Definição de prioridades
A manifestação foi feita pelo presidente do CNJ, ministro Edson Fachin, na abertura dos trabalhos do colegiado, como parte de uma agenda de resultados voltada à modernização da Justiça e ao fortalecimento institucional.
O CNJ exerce funções de controle administrativo e disciplinar do Judiciário e coordena políticas judiciárias nacionais, o que confere impacto prático às prioridades definidas pelo órgão.
Coordenação interna e políticas de gênero
Entre os pontos destacados esteve a atribuição de funções estratégicas relacionadas ao enfrentamento da violência contra a mulher a uma conselheira recém-chegada ao Conselho, indicando esforço de centralização e monitoramento das ações.
Base normativa
A prioridade anunciada se alinha à política judiciária nacional de enfrentamento da violência contra as mulheres, que estabelece diretrizes para prevenção, tratamento adequado dos conflitos e resposta institucional às violações de direitos.

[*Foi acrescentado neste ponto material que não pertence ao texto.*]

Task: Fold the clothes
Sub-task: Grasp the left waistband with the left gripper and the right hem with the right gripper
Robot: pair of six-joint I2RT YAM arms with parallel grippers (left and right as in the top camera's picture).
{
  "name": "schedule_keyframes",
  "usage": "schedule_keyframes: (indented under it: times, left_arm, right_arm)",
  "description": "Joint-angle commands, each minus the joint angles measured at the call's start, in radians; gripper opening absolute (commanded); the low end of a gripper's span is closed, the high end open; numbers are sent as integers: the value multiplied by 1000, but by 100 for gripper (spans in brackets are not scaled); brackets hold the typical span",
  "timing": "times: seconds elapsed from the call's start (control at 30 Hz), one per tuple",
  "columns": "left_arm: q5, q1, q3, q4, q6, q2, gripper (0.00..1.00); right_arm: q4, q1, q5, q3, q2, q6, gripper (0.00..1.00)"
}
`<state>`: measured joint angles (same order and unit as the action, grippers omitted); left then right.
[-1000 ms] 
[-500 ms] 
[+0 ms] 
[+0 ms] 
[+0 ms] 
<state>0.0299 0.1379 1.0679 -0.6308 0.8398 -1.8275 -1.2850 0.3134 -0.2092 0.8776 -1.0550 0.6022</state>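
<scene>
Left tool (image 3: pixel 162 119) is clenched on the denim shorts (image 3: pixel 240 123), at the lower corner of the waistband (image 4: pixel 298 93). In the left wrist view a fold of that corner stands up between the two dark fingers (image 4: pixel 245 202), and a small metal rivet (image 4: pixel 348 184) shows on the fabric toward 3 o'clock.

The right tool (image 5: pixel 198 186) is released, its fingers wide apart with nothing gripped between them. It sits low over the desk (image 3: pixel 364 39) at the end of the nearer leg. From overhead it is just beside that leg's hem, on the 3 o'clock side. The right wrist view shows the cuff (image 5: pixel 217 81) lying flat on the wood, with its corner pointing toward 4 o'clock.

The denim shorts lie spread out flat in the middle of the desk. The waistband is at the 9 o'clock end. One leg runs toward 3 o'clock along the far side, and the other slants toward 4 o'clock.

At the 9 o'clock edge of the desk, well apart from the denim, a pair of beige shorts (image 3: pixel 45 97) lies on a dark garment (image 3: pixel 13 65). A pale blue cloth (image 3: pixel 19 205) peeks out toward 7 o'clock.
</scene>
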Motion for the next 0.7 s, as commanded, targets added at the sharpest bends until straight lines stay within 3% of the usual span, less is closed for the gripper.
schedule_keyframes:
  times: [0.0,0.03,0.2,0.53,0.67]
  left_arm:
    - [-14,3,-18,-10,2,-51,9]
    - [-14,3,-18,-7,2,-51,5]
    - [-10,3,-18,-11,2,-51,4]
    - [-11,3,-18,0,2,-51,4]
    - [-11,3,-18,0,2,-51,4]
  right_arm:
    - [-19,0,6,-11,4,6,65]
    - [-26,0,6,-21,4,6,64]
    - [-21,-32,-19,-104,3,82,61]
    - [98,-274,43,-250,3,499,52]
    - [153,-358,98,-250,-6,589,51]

Também ganham relevo protocolos e capacitações para julgamentos com perspectiva de gênero, voltados à padronização de critérios e à redução de vieses estruturais.
Ferramentas e impacto prático
O uso de instrumentos de gestão do risco em situações de violência doméstica e familiar tende a influenciar rotinas de varas criminais e juizados especializados, especialmente na concessão de medidas protetivas.
Eixos centrais da atuação
- Enfrentamento à violência doméstica e sexual
- Combate ao feminicídio
- Padronização de procedimentos
- Monitoramento de resultados
Papel institucional do CNJ
A sinalização de prioridade reforça o CNJ como indutor de políticas judiciárias, com potencial de impactar planejamento, metas e capacitações dos tribunais ao longo de 2026.